Mailing List Archive

Index-time join ToParentBlockJoinQuery query produces incorrect result
Hello, I am trying to understand the requirements for properly using the index-time join. In my use case, I am trying to model a 1-N relationship where parent document could have 0-N child documents. For now I am keeping my data very simple where each child has a single field. So my data right now look like this:


Parent Doc Children

--------------------------------------
id=id00000
none
id=id00001
program=P1

id=id00002
program=P1
program=P2

id=id00003
none
id=id00004
program=P1

id=id00005
program=P1
program=P2


So essentially I have 6 parent docs, doc 0 has no children, doc 1 has 1 child, doc 2 has 2 children, etc.
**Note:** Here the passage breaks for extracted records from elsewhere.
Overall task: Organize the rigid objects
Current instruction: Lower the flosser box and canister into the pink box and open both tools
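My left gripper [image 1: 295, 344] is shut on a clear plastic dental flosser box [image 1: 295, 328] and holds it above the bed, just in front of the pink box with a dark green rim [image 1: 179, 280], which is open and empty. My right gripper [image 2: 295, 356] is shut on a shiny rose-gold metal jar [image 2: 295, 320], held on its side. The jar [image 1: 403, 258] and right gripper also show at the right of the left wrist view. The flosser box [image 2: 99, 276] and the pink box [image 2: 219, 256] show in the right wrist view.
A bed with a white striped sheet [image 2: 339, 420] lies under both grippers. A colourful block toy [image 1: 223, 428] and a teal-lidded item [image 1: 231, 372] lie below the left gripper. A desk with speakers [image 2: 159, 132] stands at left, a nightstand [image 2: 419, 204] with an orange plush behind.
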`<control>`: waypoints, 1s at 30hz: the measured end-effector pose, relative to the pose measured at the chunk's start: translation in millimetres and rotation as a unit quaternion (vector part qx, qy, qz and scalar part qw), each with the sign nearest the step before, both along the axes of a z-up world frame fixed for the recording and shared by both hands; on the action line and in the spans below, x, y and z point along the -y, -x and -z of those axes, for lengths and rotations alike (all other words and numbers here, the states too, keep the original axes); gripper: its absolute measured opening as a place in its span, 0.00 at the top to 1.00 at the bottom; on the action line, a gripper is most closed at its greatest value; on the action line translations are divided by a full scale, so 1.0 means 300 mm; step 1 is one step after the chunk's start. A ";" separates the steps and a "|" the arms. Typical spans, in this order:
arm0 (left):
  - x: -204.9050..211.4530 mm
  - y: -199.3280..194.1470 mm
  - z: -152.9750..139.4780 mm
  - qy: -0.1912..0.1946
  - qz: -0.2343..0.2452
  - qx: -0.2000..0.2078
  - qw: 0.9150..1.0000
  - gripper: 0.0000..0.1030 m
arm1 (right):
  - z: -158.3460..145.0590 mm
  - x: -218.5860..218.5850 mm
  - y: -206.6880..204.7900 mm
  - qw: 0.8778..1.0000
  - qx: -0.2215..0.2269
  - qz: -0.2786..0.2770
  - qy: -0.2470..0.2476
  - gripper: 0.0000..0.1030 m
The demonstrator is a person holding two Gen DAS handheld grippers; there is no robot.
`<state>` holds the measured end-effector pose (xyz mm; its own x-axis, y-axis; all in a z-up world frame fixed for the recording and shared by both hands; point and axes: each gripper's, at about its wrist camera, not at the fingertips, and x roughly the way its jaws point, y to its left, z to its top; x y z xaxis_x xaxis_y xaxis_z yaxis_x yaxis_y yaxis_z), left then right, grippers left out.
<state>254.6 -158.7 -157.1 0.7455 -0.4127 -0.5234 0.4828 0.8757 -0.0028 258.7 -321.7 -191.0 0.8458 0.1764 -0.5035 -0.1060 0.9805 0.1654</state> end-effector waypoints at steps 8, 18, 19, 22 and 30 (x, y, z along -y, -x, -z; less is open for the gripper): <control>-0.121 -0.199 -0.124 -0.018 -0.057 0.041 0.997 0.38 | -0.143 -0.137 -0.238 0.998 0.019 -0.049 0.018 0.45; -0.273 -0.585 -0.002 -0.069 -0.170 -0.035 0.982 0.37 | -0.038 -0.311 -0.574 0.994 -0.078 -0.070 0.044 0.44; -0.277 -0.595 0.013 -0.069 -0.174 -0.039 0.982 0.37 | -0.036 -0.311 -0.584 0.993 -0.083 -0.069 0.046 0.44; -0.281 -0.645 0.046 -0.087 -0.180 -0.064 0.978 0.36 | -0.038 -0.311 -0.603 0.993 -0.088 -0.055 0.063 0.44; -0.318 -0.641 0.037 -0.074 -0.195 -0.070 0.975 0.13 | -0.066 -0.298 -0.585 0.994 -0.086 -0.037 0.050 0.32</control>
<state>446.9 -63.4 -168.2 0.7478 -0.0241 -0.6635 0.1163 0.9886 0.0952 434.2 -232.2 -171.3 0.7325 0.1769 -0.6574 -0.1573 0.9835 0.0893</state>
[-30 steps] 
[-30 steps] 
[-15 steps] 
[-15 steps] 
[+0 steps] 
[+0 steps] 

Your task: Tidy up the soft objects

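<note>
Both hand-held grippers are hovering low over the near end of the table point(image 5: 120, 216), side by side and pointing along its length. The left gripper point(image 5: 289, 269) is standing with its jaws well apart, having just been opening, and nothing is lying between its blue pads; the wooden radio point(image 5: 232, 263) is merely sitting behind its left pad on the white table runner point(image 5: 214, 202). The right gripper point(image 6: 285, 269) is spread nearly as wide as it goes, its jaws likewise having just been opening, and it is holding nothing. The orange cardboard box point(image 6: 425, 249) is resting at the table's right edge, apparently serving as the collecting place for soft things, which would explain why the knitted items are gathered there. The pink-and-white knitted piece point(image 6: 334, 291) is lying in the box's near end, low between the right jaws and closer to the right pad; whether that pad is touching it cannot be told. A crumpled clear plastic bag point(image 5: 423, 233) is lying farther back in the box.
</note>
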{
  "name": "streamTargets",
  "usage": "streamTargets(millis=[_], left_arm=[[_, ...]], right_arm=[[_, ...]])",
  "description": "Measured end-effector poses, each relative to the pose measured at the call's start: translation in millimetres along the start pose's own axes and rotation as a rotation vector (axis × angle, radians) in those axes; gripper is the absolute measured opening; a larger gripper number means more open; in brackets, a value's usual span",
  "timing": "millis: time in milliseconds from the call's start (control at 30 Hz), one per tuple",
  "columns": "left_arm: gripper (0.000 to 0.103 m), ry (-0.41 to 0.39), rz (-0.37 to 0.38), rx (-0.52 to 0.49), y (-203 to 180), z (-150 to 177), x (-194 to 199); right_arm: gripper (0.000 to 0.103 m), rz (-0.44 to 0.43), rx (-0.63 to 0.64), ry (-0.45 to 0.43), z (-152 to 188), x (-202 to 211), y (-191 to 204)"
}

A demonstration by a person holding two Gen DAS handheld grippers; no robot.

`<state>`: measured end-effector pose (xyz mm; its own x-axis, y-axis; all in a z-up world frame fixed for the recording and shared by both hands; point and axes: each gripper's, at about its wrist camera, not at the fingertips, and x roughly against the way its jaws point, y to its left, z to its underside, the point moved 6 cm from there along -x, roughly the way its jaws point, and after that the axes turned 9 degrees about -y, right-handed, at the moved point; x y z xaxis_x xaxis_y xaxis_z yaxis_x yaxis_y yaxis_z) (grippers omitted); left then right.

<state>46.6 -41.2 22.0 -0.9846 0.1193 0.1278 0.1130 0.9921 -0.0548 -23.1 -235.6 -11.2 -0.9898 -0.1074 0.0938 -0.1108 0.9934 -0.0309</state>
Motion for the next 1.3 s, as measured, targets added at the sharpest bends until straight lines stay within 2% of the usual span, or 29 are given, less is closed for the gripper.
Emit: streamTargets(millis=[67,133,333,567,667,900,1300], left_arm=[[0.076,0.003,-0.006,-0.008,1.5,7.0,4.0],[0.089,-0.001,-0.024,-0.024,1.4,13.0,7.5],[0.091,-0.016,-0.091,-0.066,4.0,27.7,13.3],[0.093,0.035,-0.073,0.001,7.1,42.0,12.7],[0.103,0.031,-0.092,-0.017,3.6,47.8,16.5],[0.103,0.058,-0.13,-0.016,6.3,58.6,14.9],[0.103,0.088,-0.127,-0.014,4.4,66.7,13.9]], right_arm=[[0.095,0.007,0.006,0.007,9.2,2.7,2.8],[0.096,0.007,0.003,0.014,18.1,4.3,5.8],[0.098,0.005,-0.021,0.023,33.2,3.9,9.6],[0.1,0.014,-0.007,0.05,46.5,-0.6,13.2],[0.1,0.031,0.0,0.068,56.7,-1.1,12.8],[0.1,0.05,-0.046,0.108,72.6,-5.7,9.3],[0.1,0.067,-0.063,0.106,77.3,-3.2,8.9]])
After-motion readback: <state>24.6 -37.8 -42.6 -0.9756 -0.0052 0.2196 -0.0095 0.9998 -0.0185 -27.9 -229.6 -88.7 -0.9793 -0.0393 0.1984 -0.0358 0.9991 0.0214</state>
Certain queries are giving me incorrect result. For example:


BitSetProducer parentSet = new QueryBitSetProducer(new TermQuery(new Term("id", "id00003")));
Query q = new ToParentBlockJoinQuery(new WildcardQuery(new Term("program", "*")), parentSet, ScoreMode.None);


This returns "id00003", which is unexpected.


I opened a bug (https://issues.apache.org/jira/browse/LUCENE-8902) in my haste earlier (sorry) and it was mentioned in there that "chid free is not supported". So I take it to mean that each parent should have at least one child. So let's say I add a "default" child to each parent:


Parent Doc Children

--------------------------------------
id=id00000
field1=val1
id=id00001

field1=val1
program=P1

id=id00002
field1=val1

program=P1
program=P2

id=id00003
field1=val1

id=id00004
field1=val1

program=P1

id=id00005
field1=val1

program=P1
program=P2


So now every parent has at least one child. That made no difference, still get the same result. What am I doing wrong here?


Thanks
Re: Index-time join ToParentBlockJoinQuery query produces incorrect result [ In reply to ]
On Wed, Jul 3, 2019 at 6:11 PM ANDREI SOLODIN <asolodin@comcast.net> wrote:

>
> This returns "id00003", which is unexpected.
>
> Please check ToPBJQ javadoc. It's absolutely expected.

--
Sincerely yours
Mikhail Khludnev
Re: Index-time join ToParentBlockJoinQuery query produces incorrect result [ In reply to ]
Thanks Mikhail.


I read through the javadoc and thought I was satisfying all the preconditions. Obviously not :-) Is it this part that am I getting wrong: "At search time you provide a Filter identifying the parents, however this Filter must provide an BitSet https://lucene.apache.org/core/8_1_1/core/org/apache/lucene/util/BitSet.html?is-external=true per sub-reader."? If so, given the data above how do I properly create a parent query?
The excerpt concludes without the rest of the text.